Fletch had absolutely no say in this. He was merely an unwanted guest. He wasn’t responsible for these children. His tongue would have holes in it shortly.
“That's thoughtful of her, but we are only home in the evening, when you have chores and homework.” Kate didn't look up from cutting Fletch's meat. He’d put his arm back in its sling. “Perhaps we ought to ask your aunt if she'd like to move the piano to her new home. Then she could teach you after school.”
Easily satisfied, Lynley responded to a question about her Easter frock and supper ended with no further mention of their unusual neighbors.
Fletch wasn't as complacent. To him, strangers meant the possibility of more trouble. They could be the murderer for all anyone knew. His duty to keep Kate safe from Morgan was starting to bleed into territory that was none of his damned business.
After supper, he returned to work, rearranging the clockworks to fit the diagram he’d drawn. Since the family always ate in the kitchen, he'd returned the parts to the dining table. He was back to sleeping on the cot. He couldn't make himself move into the intimacy of the family's personal quarters. He didn't belong there. And he ought to be downstairs when trouble arrived.
If he weren't needed to guard Kate and her family, he'd move back to the inn and suffer the indignity of eating soft food until his shoulder healed. Until then, he required the distraction of work.
After cleaning up in the kitchen, Kate stopped in the dining room doorway. “Did you hear Jacques’ guests mention Vivien as one of the seamstresses in Worcester who worked on their costumes?”
He set down the piece he was filing to study her, uncertain where this was going. “I heard. That the same chit flouncing about the manor?”
“I'll find out, but I think so. There is just something odd about Vivien finding a position in the sewing room but an experienced modiste like Ana Marie ending up as a maid.” She hesitated and when he did not reply, she turned away.
His battered brainbox didn't want her turning away, even if it meant actually speaking his thoughts. “Is it possible Mrs. Marie was losing her eyesight? I understand that is a difficulty for women who do fine handwork.”
She flashed a small smile. “Two sentences. We'll have you conversing again any day. Her son didn’t believe so.” She gave his question more thought. “Her daughter wrote urging her to try again. I cannot help thinking that had to do with the sewing room. But Lavender says she never applied.”
She looked unhappy. “I dislike thinking ill of anyone, but Vivien was hired first, I'm fairly certain. I think I'll ask Walker. And write Ana Marie's daughter to ask why Vivien left their shop and when.”
Given their earlier conversation, Fletch followed that thought with a cold chill. “You think Vivien had something to do with Ana Marie's death, not Hugh? But Vivien was pushed too.”
Kate rubbed her pale hands, then wound her fingers together. “Hugh might have pushed Ana Marie because she looked like me. I'll go to my grave carrying that guilt. But Vivien? Does she in any way look like me?”
“Not in the least,” Fletch said without hesitation. “She's skinny and wears shoes that make her look taller than she is. And her hair is dull black and doesn’t glow with red like yours. The only similarity is the gown all of you wear. She probably tripped over her boot heels.”
She smiled faintly. “Interesting way with words when you choose to speak. Thank you, I think. Perhaps I should stop wearing blacks. Or wear a pink scarf around my neck so no one else is mistaken for me.”

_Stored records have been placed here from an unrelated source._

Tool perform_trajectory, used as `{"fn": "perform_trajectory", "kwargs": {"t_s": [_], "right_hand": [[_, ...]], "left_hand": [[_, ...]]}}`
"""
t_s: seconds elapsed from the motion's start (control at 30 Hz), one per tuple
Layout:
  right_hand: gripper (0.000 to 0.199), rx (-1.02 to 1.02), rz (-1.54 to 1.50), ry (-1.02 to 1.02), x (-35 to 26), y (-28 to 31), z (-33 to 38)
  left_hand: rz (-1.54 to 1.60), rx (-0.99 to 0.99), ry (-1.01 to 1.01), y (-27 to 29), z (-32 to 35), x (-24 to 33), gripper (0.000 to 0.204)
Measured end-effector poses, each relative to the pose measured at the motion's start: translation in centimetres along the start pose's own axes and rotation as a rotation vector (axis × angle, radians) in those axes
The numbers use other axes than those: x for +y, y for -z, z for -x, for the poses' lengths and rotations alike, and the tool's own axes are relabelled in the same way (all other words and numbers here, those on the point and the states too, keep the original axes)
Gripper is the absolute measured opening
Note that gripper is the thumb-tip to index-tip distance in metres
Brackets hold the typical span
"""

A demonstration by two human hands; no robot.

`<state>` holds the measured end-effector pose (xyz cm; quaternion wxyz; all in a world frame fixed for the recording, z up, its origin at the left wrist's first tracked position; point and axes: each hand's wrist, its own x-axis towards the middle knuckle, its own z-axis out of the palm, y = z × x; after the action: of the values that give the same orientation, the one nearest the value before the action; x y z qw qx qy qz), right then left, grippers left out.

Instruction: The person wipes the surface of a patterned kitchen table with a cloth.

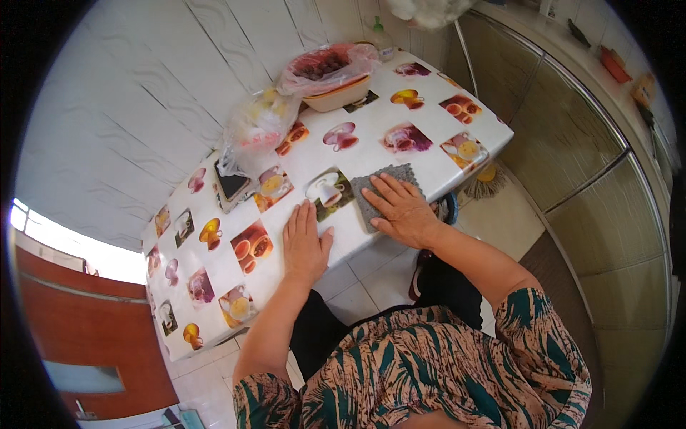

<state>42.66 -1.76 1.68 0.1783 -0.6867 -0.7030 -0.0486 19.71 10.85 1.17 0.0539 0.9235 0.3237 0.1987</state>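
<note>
My left hand (305, 245) lies flat on the table's printed cover (371, 159) near its front edge, fingers stretched and thumb apart, holding nothing. To its right, my right hand (406, 211) rests palm down on a folded grey cleaning cloth (369, 187). Its fingers are spread over the cloth rather than wrapped round it. The cloth has a scalloped edge and sits close to the table's front edge; part of it is hidden beneath the palm.
Along the wall stand a basin (339, 95) lined with a pink bag of dark round fruit, a clear plastic bag (261, 125), a dark-screened device (232, 187) and a bottle with a green top (382, 43). Cabinets (589, 136) line the right; a mop head (486, 184) is beside the table.
</note>
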Motion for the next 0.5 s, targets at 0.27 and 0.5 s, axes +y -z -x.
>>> {"fn": "perform_trajectory", "kwargs": {"t_s": [0.27, 0.5], "right_hand": [[0.063, -0.112, -0.066, 0.075, -0.8, -3.1, -9.3], [0.065, -0.131, -0.110, 0.100, -3.5, -7.0, -17.3]], "left_hand": [[0.086, 0.100, 0.043, 0.1, -0.3, 1.3, 0.050], [0.119, 0.064, 0.071, 1.1, -0.5, 1.5, 0.053]]}}
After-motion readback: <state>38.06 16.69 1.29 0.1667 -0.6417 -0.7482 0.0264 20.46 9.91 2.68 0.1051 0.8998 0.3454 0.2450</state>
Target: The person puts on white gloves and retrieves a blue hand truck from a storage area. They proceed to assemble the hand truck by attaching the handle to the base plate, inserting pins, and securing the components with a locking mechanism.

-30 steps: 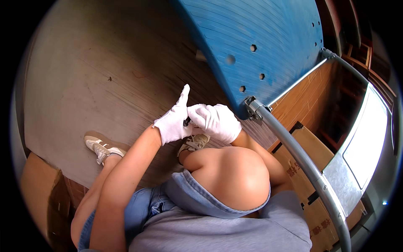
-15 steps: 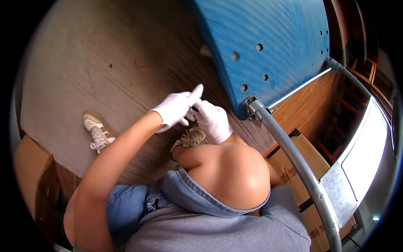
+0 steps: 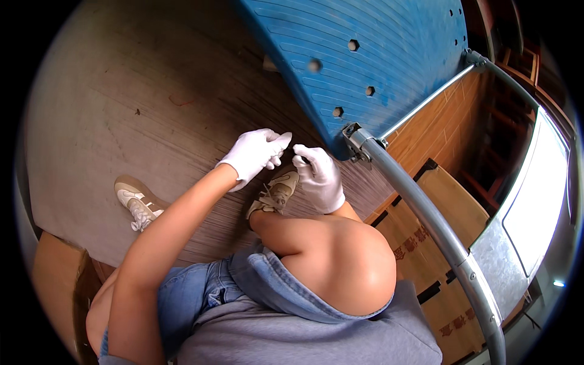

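Both my hands wear white gloves and hover close together over the wooden floor, just in front of the blue ridged panel (image 3: pixel 365 55). My left hand (image 3: pixel 254 155) has its fingers drawn together and points toward the right one. My right hand (image 3: pixel 319 177) has its fingertips pinched, a small gap away from the left fingertips. I see nothing between the fingers of either hand. Below the hands is my right foot in a beige sneaker (image 3: pixel 277 193). My bare knee (image 3: pixel 340 267) rises in front of it.
A grey metal pipe (image 3: pixel 426 225) with a bracket (image 3: pixel 359 140) runs along the panel's corner. Brown cardboard boxes (image 3: pixel 426 201) lie to the right and another box (image 3: pixel 55 286) at lower left. My other sneaker (image 3: pixel 135 204) rests on the plank floor (image 3: pixel 121 109).
My left hand has dropped its raised finger and closed up. Both hands came lower and slightly apart, and the view shifted so the panel sits further right.
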Demonstrator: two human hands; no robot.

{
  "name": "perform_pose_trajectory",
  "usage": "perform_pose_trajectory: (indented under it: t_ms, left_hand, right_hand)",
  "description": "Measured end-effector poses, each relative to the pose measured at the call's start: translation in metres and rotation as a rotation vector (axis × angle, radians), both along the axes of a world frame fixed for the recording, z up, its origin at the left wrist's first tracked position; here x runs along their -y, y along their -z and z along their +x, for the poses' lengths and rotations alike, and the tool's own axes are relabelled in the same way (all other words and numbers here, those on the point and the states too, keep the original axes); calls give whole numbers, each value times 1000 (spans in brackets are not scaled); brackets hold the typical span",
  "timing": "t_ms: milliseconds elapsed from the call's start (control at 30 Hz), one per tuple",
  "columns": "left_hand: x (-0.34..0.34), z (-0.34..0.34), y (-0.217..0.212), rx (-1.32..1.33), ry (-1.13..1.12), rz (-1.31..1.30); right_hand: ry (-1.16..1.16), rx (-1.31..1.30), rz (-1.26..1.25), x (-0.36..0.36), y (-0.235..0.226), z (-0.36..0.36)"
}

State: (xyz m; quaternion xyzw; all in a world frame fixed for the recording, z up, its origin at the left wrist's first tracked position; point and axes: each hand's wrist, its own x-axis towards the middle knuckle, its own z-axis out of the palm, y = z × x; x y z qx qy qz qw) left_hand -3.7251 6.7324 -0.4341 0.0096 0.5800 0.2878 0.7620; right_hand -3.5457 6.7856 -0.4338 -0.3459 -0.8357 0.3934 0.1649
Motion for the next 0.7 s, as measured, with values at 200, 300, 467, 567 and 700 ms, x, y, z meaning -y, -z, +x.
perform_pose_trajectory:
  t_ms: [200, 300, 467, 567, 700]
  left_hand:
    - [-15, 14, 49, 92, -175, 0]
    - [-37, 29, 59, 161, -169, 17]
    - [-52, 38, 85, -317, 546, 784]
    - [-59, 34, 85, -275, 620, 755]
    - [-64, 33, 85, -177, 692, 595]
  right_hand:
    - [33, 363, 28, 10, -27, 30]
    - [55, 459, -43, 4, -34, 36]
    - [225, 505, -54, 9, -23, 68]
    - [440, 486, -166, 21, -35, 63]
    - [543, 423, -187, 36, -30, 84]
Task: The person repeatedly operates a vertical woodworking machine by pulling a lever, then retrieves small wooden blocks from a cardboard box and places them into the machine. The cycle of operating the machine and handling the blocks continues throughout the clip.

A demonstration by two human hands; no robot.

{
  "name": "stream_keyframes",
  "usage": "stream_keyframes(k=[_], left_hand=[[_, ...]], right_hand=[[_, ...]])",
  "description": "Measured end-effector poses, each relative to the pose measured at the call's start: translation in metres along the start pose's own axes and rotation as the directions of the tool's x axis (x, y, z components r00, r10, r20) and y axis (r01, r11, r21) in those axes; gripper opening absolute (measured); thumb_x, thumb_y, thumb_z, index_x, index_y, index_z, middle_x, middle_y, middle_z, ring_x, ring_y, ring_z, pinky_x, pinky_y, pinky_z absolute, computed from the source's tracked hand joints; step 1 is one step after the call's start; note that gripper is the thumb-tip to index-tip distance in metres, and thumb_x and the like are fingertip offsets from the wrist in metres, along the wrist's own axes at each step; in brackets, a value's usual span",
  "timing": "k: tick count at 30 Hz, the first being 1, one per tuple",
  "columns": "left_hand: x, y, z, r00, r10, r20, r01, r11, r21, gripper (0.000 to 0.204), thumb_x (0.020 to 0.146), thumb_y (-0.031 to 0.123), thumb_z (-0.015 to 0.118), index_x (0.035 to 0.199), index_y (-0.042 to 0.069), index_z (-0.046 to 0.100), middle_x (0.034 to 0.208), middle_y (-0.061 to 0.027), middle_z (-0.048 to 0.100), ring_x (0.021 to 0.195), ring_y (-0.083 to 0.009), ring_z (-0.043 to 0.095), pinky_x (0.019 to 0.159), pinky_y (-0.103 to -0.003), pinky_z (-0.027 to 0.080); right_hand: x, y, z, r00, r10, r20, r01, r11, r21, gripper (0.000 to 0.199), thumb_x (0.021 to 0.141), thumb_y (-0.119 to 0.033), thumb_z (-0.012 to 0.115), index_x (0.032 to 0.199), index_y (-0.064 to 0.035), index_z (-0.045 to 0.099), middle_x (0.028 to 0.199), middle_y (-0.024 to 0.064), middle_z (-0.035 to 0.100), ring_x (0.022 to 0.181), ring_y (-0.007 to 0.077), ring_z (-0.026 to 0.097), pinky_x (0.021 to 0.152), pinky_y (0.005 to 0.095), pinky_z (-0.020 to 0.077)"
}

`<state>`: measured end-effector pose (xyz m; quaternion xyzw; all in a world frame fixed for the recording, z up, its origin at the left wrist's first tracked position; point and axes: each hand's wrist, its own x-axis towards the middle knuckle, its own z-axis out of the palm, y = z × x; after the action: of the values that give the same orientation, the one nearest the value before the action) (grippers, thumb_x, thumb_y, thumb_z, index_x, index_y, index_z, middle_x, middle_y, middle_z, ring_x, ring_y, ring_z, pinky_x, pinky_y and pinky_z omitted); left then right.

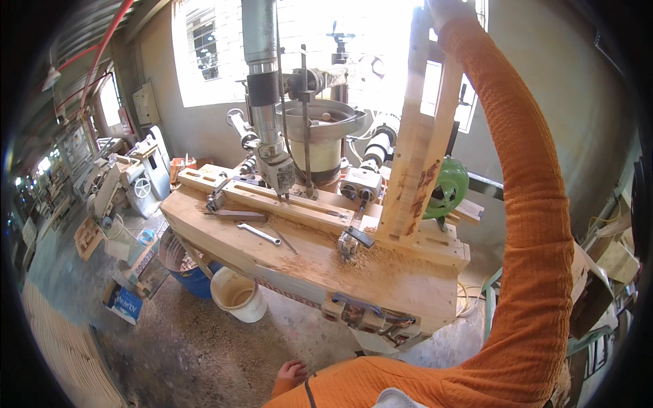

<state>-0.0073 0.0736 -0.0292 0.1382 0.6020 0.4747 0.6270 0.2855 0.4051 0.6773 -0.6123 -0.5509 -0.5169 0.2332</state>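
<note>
Along the far edge of the wooden workbench (415,299), close to its right end, stands a tall wooden upright (405,170) made of two boards side by side. The right hand (450,9) is raised to the top of this upright, with the orange sleeve stretched high; the upper border cuts the hand and bright window light surrounds it, so I cannot tell whether it grasps the wood or only rests there. Below, well apart from the near edge of the workbench, the left hand (292,372) is low beside the body, its fingers curled; I cannot tell whether anything is inside them. On the workbench, between the upright and the near edge, a metal clamp (349,246) sits among wood shavings. Toward the left end, a combination wrench (259,234) lies slantwise, and near it rests a dark wooden strip (235,215). A vertical drill head (275,163) hangs over the far half, in front of a metal bowl (320,119). Under the near edge, a white bucket (238,297) stands on the floor, just beside a blue drum (194,279).
</note>
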Motion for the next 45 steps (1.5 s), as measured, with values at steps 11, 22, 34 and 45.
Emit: stream_keyframes(k=[11,22,34,45], left_hand=[[0.006,0.002,0.01,0.999,0.012,0.031,-0.013,0.998,0.06,0.03,0.088,0.015,0.058,0.113,0.0,0.053,0.105,-0.0135,0.064,0.08,-0.0232,0.064,0.068,-0.034,0.054],[-0.023,-0.015,0.006,0.999,0.034,-0.039,-0.037,0.996,-0.081,0.031,0.089,0.018,0.058,0.114,-0.001,0.051,0.102,-0.0134,0.063,0.077,-0.0218,0.063,0.07,-0.035,0.055],[-0.084,-0.06,-0.007,0.991,0.092,-0.101,-0.038,0.897,0.44,0.029,0.09,0.023,0.056,0.11,0.001,0.056,0.102,-0.0124,0.064,0.081,-0.0234,0.062,0.07,-0.034,0.05],[-0.201,-0.197,-0.042,0.962,-0.093,-0.257,0.253,0.658,0.71,0.029,0.09,0.024,0.054,0.108,0.002,0.058,0.1,-0.013,0.065,0.084,-0.0251,0.062,0.073,-0.036,0.05]], right_hand=[[-0.008,0.006,-0.001,0.998,-0.026,0.054,0.017,0.987,0.162,0.046,0.068,-0.015,0.071,0.111,-0.0045,0.058,0.116,0.016,0.057,0.116,0.0303,0.051,0.097,0.0462,0.0413],[-0.072,0.027,-0.006,0.967,-0.147,-0.207,0.213,0.914,0.345,0.059,0.064,-0.029,0.075,0.117,-0.0086,0.058,0.126,0.0165,0.052,0.123,0.0331,0.043,0.098,0.0456,0.0385],[-0.26,0.135,-0.06,0.834,-0.55,0.043,0.196,0.368,0.909,0.051,0.074,-0.025,0.076,0.118,-0.0045,0.057,0.102,0.0081,0.063,0.099,0.0199,0.057,0.085,0.0344,0.0454],[-0.586,0.19,-0.027,0.301,-0.692,0.656,-0.725,0.281,0.629,0.052,0.077,-0.03,0.075,0.119,-0.0064,0.057,0.1,0.0083,0.063,0.092,0.0176,0.059,0.08,0.0326,0.0486]])
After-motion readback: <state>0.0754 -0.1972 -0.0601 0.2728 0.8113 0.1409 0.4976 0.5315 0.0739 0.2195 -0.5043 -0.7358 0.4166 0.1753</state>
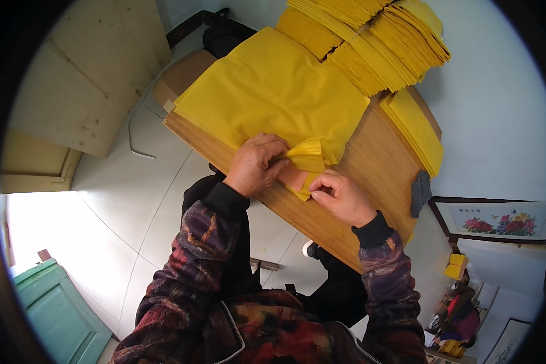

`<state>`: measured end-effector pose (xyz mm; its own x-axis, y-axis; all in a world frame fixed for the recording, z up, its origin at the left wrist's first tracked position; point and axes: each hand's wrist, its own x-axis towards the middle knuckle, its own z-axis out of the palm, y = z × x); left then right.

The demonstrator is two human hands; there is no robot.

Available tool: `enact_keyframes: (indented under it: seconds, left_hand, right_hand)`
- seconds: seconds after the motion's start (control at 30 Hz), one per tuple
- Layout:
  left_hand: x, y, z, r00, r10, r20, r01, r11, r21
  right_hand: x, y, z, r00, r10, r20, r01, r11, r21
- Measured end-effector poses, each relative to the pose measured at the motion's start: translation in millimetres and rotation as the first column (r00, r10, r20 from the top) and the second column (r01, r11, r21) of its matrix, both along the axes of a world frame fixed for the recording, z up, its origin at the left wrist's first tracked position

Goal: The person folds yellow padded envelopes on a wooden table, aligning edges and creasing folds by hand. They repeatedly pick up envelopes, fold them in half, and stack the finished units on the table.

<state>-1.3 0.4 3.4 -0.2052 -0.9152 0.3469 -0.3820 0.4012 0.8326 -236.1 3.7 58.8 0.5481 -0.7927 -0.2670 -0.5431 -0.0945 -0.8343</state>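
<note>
The left hand (256, 165) lies palm down on the near edge of the yellow sheets (273, 91), its fingers curled together and pressing on a small folded wad (306, 159) of the same yellow paper; the weight looks meant to pin the folds so they do not spring open; the wad sits right at the fingertips, fanned in thin pleats on the side away from them; the right hand (341, 197) comes in from the other side, thumb and forefinger pinched on the wad's lower corner, the other fingers tucked under, as if to crease or tug that corner while the left holds the rest still; between the two hands, just under the wad, a pinkish slip (294, 178) shows, touching the paper; whether it is part of the fold or lies beneath it I cannot tell; the big sheets spread flat beyond the left knuckles, close enough to draw from without reaching; well past them, stacks (370, 42) of finished yellow folds are piled in overlapping rows, and a flatter pile (415, 127) lies beyond the right hand near the far rim of the wooden table (376, 176); a dark grey pad (420, 193) hangs off the edge there; a framed flower picture (497, 219) leans by the wall
</note>
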Motion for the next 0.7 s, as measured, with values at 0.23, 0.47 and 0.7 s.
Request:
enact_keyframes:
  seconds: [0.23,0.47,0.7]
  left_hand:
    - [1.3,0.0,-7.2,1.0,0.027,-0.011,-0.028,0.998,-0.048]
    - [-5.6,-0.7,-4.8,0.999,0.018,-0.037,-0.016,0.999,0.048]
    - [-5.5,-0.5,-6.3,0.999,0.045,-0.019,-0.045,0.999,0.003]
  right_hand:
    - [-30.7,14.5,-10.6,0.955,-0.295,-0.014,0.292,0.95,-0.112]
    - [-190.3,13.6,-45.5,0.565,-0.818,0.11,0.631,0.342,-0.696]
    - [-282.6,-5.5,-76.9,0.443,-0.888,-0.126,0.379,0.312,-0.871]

She drifted away without a farewell, leaving Fletch to fret.
Until Mrs. Young, he'd believed Kate the target of a lunatic. For all anyone knew, Hugh could be half blind as well as mad.
But she was right. If Meera concluded Mrs. Young had been murdered. . . The killer knew mushrooms and was indiscriminately attacking women. Or they had two killers on their hands. They couldn't possibly lock all the women in the village behind closed doors.
Mrs. Young had to have poisoned herself accidentally. Nothing else made sense. And that was none of his concern.
Except he couldn’t stop fretting over the danger to Kate.
Maybe, if he eliminated the danger, he could return to his simple life, where his only concern was making a clock tick.
TUESDAY
April 9, 1816
Twenty-four
Kate
Major Fletcher had chosen to sleep on a cot again rather than in the bed upstairs Kate had provided.
It had taken every ounce of courage she possessed to invite him upstairs, and he'd rejected her offer. Had she done something wrong? She knew little of men. She’d married young and lived an isolated life. The males in Damien's family were her only other examples outside of her home, and she’d been little more than a child when they’d all left the Hall.
A widow's life had its advantages, she supposed. She answered to no man—and certainly not to Major Fletcher. Instead of fretting, she should hold her head high and be glad he stayed as far from her as possible.
She needed to give up her compulsion to make everyone comfortable. The ex-soldier could obviously take care of himself and preferred it that way.